● WHAT YOU SHOULD DO
Restrict the output to the lines below starting at the one that contains "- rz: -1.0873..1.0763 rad" and ending at the one that contains "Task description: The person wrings", and restate them word for word, both ends included.
+++ THE DATA
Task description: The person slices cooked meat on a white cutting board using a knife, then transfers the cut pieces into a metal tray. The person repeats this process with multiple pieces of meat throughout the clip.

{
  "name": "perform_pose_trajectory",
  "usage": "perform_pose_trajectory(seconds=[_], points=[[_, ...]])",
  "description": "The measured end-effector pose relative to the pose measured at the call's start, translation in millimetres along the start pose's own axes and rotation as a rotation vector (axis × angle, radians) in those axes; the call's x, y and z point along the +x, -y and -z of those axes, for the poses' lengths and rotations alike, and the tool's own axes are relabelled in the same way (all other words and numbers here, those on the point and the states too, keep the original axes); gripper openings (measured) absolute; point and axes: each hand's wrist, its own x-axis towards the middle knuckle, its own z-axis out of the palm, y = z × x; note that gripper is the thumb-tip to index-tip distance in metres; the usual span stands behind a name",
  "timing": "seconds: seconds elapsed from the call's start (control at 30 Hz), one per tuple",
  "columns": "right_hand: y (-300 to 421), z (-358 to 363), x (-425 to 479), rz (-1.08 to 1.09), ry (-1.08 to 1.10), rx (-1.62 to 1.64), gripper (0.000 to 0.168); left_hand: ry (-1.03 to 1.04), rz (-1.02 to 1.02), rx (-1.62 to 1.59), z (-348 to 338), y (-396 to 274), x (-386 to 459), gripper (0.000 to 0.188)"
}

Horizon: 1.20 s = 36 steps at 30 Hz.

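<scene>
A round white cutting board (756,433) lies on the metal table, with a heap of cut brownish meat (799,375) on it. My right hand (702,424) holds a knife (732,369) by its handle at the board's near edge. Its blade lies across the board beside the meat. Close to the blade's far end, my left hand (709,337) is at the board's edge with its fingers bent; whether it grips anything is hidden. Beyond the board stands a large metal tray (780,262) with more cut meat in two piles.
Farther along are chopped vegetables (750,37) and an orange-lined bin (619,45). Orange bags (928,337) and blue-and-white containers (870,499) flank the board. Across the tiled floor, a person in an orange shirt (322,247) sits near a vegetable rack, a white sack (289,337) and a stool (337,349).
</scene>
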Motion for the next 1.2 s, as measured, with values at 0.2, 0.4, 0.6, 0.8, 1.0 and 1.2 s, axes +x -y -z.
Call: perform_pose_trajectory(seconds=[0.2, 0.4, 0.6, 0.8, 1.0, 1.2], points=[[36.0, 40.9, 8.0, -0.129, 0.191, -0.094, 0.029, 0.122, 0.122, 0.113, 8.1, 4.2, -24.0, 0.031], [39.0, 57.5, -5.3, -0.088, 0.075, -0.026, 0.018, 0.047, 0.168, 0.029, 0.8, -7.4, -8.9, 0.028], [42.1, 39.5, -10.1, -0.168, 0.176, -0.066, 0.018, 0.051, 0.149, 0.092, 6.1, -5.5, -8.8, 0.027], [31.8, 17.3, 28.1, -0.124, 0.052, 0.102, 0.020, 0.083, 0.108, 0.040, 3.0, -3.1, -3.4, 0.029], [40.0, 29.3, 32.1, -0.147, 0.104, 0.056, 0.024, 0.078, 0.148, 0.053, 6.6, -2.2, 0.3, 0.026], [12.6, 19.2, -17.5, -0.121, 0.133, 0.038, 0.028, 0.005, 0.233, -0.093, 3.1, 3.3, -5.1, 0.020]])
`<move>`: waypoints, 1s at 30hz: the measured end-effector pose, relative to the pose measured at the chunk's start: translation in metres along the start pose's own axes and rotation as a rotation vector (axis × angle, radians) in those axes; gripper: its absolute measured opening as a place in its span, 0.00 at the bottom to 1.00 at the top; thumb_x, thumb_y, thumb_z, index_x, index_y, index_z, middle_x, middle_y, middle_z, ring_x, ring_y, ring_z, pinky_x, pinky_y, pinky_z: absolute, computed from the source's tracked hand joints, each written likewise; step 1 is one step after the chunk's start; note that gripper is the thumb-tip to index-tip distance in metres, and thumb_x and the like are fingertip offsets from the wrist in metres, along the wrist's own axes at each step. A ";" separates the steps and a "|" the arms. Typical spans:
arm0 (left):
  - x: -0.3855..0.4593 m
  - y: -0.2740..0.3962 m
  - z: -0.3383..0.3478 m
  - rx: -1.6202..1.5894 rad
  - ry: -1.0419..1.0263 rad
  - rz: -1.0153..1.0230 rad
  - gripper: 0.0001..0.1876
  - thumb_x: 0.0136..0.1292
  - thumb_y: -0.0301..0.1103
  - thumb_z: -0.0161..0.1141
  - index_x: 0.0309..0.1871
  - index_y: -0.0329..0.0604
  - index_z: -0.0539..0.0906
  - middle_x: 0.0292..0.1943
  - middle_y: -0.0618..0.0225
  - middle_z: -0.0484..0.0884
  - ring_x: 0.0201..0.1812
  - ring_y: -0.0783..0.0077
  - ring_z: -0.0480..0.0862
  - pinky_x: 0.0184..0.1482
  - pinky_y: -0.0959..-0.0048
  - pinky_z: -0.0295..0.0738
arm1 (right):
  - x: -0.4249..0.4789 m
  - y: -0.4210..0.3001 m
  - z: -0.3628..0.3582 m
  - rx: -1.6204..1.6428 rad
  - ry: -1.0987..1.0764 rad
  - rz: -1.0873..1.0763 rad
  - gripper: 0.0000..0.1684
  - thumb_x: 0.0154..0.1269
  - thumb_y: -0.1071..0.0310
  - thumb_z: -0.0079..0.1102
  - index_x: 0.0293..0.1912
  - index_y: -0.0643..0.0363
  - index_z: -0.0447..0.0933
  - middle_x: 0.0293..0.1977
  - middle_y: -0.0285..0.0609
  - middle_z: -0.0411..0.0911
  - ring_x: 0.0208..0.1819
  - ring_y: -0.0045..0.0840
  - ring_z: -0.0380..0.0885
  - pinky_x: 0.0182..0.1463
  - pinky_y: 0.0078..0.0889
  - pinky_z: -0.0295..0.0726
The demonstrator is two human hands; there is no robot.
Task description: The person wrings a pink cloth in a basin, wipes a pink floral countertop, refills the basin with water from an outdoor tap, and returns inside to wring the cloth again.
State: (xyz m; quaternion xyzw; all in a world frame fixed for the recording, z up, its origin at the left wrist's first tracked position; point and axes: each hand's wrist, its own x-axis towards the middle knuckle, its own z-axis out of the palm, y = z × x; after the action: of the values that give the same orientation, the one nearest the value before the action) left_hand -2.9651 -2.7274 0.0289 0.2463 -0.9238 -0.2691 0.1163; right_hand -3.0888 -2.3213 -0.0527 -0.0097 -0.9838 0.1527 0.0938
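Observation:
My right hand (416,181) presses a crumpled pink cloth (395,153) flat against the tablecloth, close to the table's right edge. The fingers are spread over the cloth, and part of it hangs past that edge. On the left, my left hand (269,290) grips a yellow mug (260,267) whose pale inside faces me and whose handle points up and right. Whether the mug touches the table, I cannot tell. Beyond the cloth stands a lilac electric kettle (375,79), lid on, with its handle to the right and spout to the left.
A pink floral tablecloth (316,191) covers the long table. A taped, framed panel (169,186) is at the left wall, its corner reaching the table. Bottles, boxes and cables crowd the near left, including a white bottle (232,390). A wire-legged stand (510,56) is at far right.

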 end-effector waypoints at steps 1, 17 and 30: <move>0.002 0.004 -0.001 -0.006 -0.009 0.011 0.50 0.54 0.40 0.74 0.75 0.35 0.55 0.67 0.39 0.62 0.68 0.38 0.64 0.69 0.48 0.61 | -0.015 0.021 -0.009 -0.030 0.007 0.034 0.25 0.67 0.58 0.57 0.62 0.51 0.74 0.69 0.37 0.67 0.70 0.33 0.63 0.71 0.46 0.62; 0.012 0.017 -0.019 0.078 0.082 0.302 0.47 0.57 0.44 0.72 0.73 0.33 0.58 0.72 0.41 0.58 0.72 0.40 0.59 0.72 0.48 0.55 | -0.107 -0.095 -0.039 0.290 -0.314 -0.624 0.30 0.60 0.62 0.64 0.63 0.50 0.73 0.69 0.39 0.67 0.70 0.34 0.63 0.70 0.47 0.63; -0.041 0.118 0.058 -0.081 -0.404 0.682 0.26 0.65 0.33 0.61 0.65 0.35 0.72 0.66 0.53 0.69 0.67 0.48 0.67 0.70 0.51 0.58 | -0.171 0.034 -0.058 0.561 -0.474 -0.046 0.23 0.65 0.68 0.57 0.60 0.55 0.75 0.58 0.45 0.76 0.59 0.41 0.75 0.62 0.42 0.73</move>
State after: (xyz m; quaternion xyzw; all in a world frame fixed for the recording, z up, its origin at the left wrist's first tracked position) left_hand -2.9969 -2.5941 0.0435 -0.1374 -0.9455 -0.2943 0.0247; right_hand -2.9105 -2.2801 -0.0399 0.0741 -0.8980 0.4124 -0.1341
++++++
● WRITTEN ANSWER
  - rz: -1.0873..1.0763 rad
  - gripper: 0.0000..0.1684
  - thumb_x: 0.0154..0.1269
  - thumb_y: -0.1071..0.0310
  - thumb_z: -0.0079..0.1102
  - index_x: 0.0293..0.1912
  - index_y: -0.0643..0.0363
  - index_z: -0.0447..0.0933
  - middle_x: 0.0293..0.1977
  - middle_y: -0.0285..0.0609
  - middle_z: -0.0411..0.0911
  - ring_x: 0.0208..0.1819
  - ring_y: -0.0045..0.0840
  - ring_z: -0.0380..0.0885
  - pinky_x: 0.0182..0.1463
  - pinky_y: 0.0078..0.0889
  - pinky_z: -0.0295..0.0726
The demonstrator is two human hands; there is no robot.
Task description: The person wrings a pink cloth in a basin, wipes a pink floral countertop, refills the basin with water from an outdoor tap, and returns inside to wring the cloth again.

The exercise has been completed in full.